MOZART: Clarinet Concerto in A K622
Mozart’s Clarinet Concerto was one of the very last works Mozart completed before his death in December 1791; and it’s also one of his most famous.
Yet, most of us know it in its revised version for the standard Clarinet. This was an early 19th-century transcription that placed the concerto at the very heart of clarinet repertoire, but arguably loses the emotional colour allowed by the larger basset clarinet with its deeper range and veiled tone. That original manuscript written for Anton Stadler is lost to history - what we hear in this performance is a 20th-century reconstruction of how we think Mozart would have utilised the lower register of the Basset Clarinet.
The soloist is rising Belgian star Annelien Van Wauwe. Considered one of the most influential musicians of her generation, Van Wauwe is a sought-after soloist and recording artist on all forms of the clarinet.
SAARIAHO: Blühend, from Duft
An encore from Annelien Van Wauwe celebrating the recently departed Kaija Saariaho.
Toshio HOSOKAWA: Circulating Ocean
Toshio Hosokawa was born in Hiroshima in 1955 and studied music in Tokyo but has spent much of his adult life studying and working in Germany. He returned to Japan in the late 1990s and his compositions then took on a renewed engagement with traditional Japanese music.
In Circulating Ocean from 2005, we hear something of that aesthetic. It was commissioned for the Salzburg Festival and premiered by the Vienna Philharmonia. The orchestra must emulate the breathing in and out of the sho – a Japanese instrument that is reminiscent of the mouth organ. Circulating Ocean reflects the tides, eddies, and perpetual motion of the sea. Its nine movements are to be played continuously, and Hosokawa writes that, “The ocean is for me the birthplace of life, a being possessed of infinite depth and expanse. The waves rolling in and withdrawing can be felt as ‘the voice from eternity".
DEBUSSY: La Mer
This three-movement work from 1905 has long defied genre and musicological classification.
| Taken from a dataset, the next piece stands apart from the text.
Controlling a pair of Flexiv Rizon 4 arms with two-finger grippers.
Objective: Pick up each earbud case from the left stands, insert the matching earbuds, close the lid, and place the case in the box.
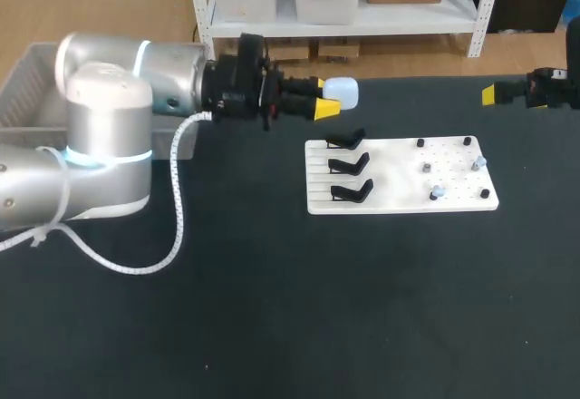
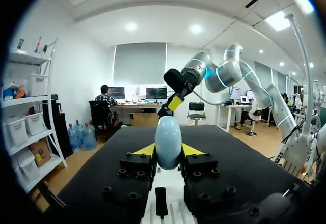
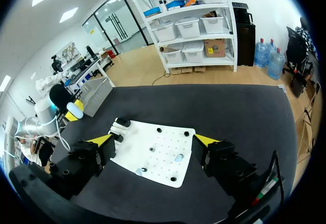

Not quite programmatic music but also not abstract musical impressionism, Debussy himself said, “Who can know the secret of musical composition?”
The work took some eighteen months to compose and went through various schemes in the planning stages. Each movement has its own evocative title: “From Dawn to Noon on the Sea”, “Play of the Waves”, and “Dialogue of the Wind and the Sea”. But Debussy resisted the temptation to fix form to overt storytelling, preferring to call the work “Symphonic Sketches”.
And he claimed that he was often more inspired by paintings of the sea than the sea itself. Indeed, the first edition of La Mer featured Hokusai’s The Great Wave off Kanagawa as cover art. We can also hear a musical parallel with an artist like JMW Turner and his interplay of colour, light and texture.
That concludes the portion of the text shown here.